Nothing in the data should be left out or altered when it is retyped.

━━ Dataset extract

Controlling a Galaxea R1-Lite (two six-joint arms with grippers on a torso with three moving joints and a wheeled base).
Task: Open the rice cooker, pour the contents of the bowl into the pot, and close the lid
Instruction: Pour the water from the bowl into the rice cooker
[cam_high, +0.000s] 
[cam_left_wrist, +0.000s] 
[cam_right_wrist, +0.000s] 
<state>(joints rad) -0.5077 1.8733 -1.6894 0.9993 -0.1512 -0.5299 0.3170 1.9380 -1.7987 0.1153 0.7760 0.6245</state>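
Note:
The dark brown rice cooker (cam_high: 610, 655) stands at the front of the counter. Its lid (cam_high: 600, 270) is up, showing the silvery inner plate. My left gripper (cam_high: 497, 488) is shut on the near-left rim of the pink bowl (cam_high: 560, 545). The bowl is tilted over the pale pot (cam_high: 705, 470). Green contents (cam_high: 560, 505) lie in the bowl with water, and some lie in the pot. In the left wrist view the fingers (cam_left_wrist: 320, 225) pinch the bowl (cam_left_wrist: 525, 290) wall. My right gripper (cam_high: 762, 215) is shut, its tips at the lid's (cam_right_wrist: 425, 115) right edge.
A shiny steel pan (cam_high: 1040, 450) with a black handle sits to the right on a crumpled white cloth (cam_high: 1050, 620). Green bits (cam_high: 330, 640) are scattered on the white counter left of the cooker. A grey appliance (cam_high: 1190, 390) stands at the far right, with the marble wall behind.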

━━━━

(Written response)
Controlling a Galaxea R1-Lite (two six-joint arms with grippers on a torso with three moving joints and a wheeled base).
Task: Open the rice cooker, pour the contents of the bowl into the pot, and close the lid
Instruction: Pour the water from the bowl into the rice cooker
[cam_high, +0.000s] 
[cam_left_wrist, +0.000s] 
[cam_right_wrist, +0.000s] 
<state>(joints rad) -0.5077 1.8733 -1.6894 0.9993 -0.1512 -0.5299 0.3170 1.9380 -1.7987 0.1153 0.7760 0.6245</state>
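Note:
The dark brown rice cooker (cam_high: 610, 655) stands at the front of the counter. Its lid (cam_high: 600, 270) is up, showing the silvery inner plate. My left gripper (cam_high: 497, 488) is shut on the near-left rim of the pink bowl (cam_high: 560, 545). The bowl is tilted over the pale pot (cam_high: 705, 470). Green contents (cam_high: 560, 505) lie in the bowl with water, and some lie in the pot. In the left wrist view the fingers (cam_left_wrist: 320, 225) pinch the bowl (cam_left_wrist: 525, 290) wall. My right gripper (cam_high: 762, 215) is shut, its tips at the lid's (cam_right_wrist: 425, 115) right edge.
A shiny steel pan (cam_high: 1040, 450) with a black handle sits to the right on a crumpled white cloth (cam_high: 1050, 620). Green bits (cam_high: 330, 640) are scattered on the white counter left of the cooker. A grey appliance (cam_high: 1190, 390) stands at the far right, with the marble wall behind.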

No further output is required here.